▶ **Work required**
Output the listing below exactly, minus its images.

▶ **Entries supplied**
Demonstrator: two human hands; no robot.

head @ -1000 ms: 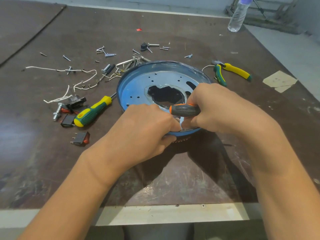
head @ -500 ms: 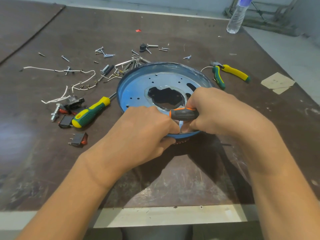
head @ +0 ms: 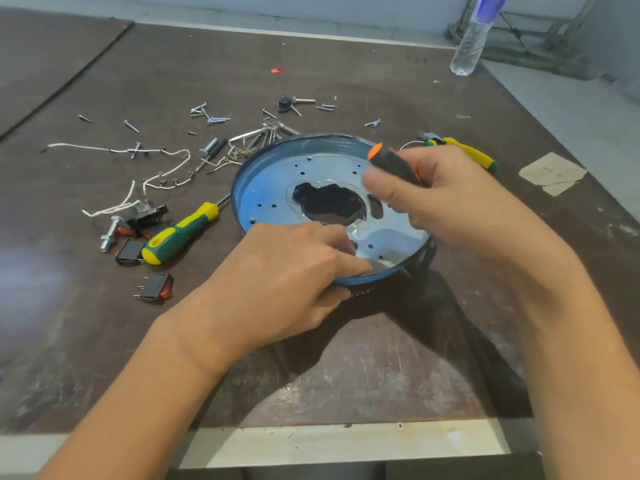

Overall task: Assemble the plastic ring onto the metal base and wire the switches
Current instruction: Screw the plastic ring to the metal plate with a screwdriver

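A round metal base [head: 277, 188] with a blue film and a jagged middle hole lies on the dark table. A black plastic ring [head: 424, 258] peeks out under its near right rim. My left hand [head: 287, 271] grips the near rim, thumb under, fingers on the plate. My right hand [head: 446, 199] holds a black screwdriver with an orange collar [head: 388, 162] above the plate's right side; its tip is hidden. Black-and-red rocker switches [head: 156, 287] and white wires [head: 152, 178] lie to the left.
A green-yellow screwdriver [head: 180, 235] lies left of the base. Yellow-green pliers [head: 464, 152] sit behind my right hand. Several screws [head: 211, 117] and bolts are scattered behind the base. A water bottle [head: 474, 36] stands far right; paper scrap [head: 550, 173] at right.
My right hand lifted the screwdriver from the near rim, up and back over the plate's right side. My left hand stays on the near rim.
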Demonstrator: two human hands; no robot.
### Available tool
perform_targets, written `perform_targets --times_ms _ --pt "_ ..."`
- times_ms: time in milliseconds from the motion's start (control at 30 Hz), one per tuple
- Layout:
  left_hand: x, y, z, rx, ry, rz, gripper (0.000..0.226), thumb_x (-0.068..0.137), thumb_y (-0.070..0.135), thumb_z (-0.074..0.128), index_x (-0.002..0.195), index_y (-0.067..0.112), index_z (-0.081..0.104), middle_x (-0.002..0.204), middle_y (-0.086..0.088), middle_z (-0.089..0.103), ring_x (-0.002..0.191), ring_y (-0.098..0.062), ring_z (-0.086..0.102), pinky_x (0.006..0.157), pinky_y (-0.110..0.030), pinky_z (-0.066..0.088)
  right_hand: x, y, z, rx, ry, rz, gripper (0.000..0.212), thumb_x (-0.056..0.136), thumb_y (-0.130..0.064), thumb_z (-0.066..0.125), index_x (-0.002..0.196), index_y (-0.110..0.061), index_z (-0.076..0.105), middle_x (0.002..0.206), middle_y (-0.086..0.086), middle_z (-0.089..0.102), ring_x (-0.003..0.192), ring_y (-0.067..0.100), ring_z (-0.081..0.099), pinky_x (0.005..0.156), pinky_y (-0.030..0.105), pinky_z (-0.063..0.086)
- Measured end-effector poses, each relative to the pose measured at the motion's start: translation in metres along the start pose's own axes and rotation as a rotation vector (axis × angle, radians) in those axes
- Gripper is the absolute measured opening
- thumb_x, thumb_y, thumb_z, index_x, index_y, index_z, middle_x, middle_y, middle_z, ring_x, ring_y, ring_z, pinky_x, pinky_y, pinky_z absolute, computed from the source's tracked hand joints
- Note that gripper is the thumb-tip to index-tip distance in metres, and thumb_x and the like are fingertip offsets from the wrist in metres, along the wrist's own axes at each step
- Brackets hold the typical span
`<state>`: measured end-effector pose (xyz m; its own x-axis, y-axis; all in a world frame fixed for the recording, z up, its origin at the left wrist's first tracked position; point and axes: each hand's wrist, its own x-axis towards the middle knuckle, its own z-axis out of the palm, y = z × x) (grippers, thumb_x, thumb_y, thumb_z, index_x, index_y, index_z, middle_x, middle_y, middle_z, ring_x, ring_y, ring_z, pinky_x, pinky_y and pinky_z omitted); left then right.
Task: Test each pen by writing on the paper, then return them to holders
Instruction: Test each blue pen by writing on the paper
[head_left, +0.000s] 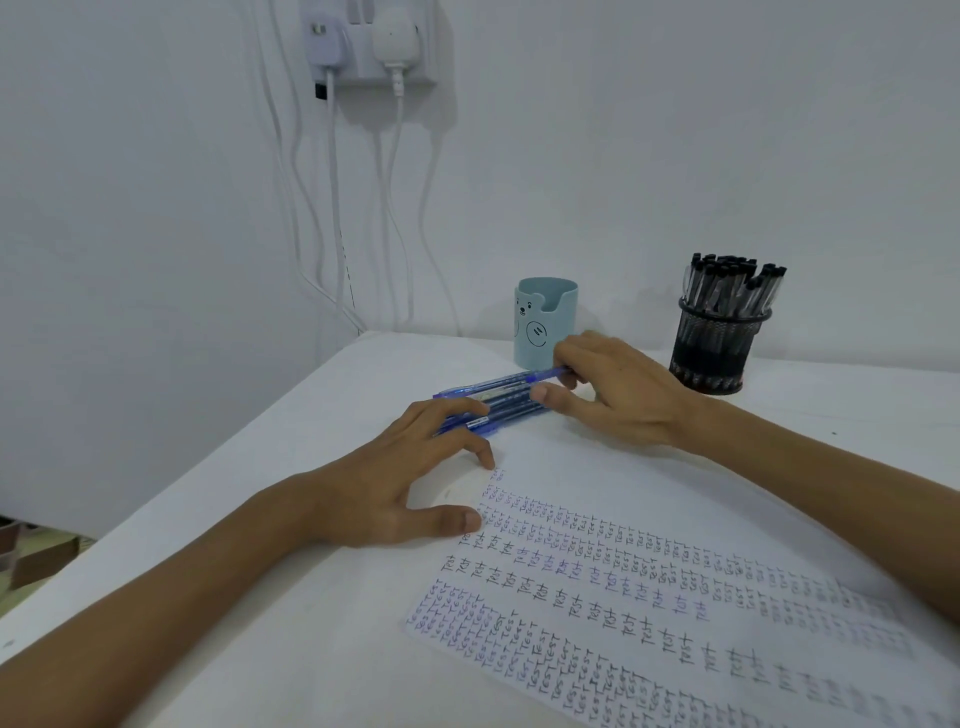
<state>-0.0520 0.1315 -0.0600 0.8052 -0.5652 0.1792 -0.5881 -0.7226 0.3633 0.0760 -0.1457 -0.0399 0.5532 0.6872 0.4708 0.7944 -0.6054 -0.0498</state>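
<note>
Pinching, with the curled fingers and thumb of the right hand (618, 395), the near end of one blue pen (511, 381), slanted just above the others. Pressing the straight, spread fingers of the left hand (395, 483) onto the bundle of blue pens (511, 408) lying side by side on the white table (311, 597), with the thumb touching the top corner of the paper (597, 467). Gripping nothing with that left hand.

Reading, on the paper just below both hands, tight slanted rows of the handwritten word "TEST" in blue, black and purplish ink, and between them two rows of larger marks too hard to make out. Noting a pale label on one pen barrel, too small to read.

Facing, just behind the right hand, a pale teal holder (545, 322) printed with a bear's face, and further right a black mesh holder (719, 343) packed with black-capped pens (732, 286) standing upright. Looking up the wall at a wall socket (363, 47) carrying two white plugs, with white cables (335, 208) hanging down behind the table.
</note>
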Motion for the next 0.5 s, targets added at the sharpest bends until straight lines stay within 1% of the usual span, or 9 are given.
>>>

▶ **Task output**
Demonstrator: two human hands; no robot.

head @ -1000 ms: 
head @ -500 ms: 
head @ +0 ms: 

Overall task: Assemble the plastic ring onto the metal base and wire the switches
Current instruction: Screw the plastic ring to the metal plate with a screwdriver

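A round metal base [head: 277, 188] with a blue film and a jagged middle hole lies on the dark table. A black plastic ring [head: 424, 258] peeks out under its near right rim. My left hand [head: 287, 271] grips the near rim, thumb under, fingers on the plate. My right hand [head: 446, 199] holds a black screwdriver with an orange collar [head: 388, 162] above the plate's right side; its tip is hidden. Black-and-red rocker switches [head: 156, 287] and white wires [head: 152, 178] lie to the left.
A green-yellow screwdriver [head: 180, 235] lies left of the base. Yellow-green pliers [head: 464, 152] sit behind my right hand. Several screws [head: 211, 117] and bolts are scattered behind the base. A water bottle [head: 474, 36] stands far right; paper scrap [head: 550, 173] at right.
My right hand lifted the screwdriver from the near rim, up and back over the plate's right side. My left hand stays on the near rim.
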Demonstrator: two human hands; no robot.
### Available tool
perform_targets, written `perform_targets --times_ms _ --pt "_ ..."`
- times_ms: time in milliseconds from the motion's start (control at 30 Hz), one per tuple
- Layout:
  left_hand: x, y, z, rx, ry, rz, gripper (0.000..0.226), thumb_x (-0.068..0.137), thumb_y (-0.070..0.135), thumb_z (-0.074..0.128), index_x (-0.002..0.195), index_y (-0.067..0.112), index_z (-0.081..0.104), middle_x (-0.002..0.204), middle_y (-0.086..0.088), middle_z (-0.089..0.103), ring_x (-0.002..0.191), ring_y (-0.098..0.062), ring_z (-0.086..0.102), pinky_x (0.006..0.157), pinky_y (-0.110..0.030), pinky_z (-0.066..0.088)
  right_hand: x, y, z, rx, ry, rz, gripper (0.000..0.212), thumb_x (-0.056..0.136), thumb_y (-0.130..0.064), thumb_z (-0.066..0.125), index_x (-0.002..0.196), index_y (-0.110..0.061), index_z (-0.076..0.105), middle_x (0.002..0.206), middle_y (-0.086..0.086), middle_z (-0.089..0.102), ring_x (-0.003..0.192), ring_y (-0.067..0.100), ring_z (-0.081..0.099), pinky_x (0.005..0.156), pinky_y (-0.030..0.105), pinky_z (-0.063..0.086)
- Measured end-effector poses, each relative to the pose measured at the motion's start: translation in metres along the start pose's own axes and rotation as a rotation vector (axis × angle, radians) in those axes
- Gripper is the absolute measured opening
- thumb_x, thumb_y, thumb_z, index_x, index_y, index_z, middle_x, middle_y, middle_z, ring_x, ring_y, ring_z, pinky_x, pinky_y, pinky_z absolute, computed from the source's tracked hand joints
- Note that gripper is the thumb-tip to index-tip distance in metres, and thumb_x and the like are fingertip offsets from the wrist in metres, along the wrist's own axes at each step
- Brackets hold the typical span
`<state>`: measured end-effector pose (xyz m; its own x-axis, y-axis; all in a world frame fixed for the recording, z up, its origin at the left wrist's first tracked position; point and axes: each hand's wrist, its own x-axis towards the middle knuckle, its own z-axis out of the palm, y = z × x) (grippers, thumb_x, thumb_y, thumb_z, index_x, index_y, index_z, middle_x, middle_y, middle_z, ring_x, ring_y, ring_z, pinky_x, pinky_y and pinky_z omitted); left then right.
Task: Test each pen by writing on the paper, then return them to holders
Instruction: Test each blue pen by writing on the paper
[head_left, +0.000s] 
<state>-0.0520 0.1315 -0.0600 0.8052 -0.5652 0.1792 -0.5881 -0.7226 0.3633 0.0760 -0.1457 -0.0399 0.5532 0.6872 0.4708 0.7944 -0.6054 -0.0498</state>
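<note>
Pinching, with the curled fingers and thumb of the right hand (618, 395), the near end of one blue pen (511, 381), slanted just above the others. Pressing the straight, spread fingers of the left hand (395, 483) onto the bundle of blue pens (511, 408) lying side by side on the white table (311, 597), with the thumb touching the top corner of the paper (597, 467). Gripping nothing with that left hand.

Reading, on the paper just below both hands, tight slanted rows of the handwritten word "TEST" in blue, black and purplish ink, and between them two rows of larger marks too hard to make out. Noting a pale label on one pen barrel, too small to read.

Facing, just behind the right hand, a pale teal holder (545, 322) printed with a bear's face, and further right a black mesh holder (719, 343) packed with black-capped pens (732, 286) standing upright. Looking up the wall at a wall socket (363, 47) carrying two white plugs, with white cables (335, 208) hanging down behind the table.
</note>
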Motion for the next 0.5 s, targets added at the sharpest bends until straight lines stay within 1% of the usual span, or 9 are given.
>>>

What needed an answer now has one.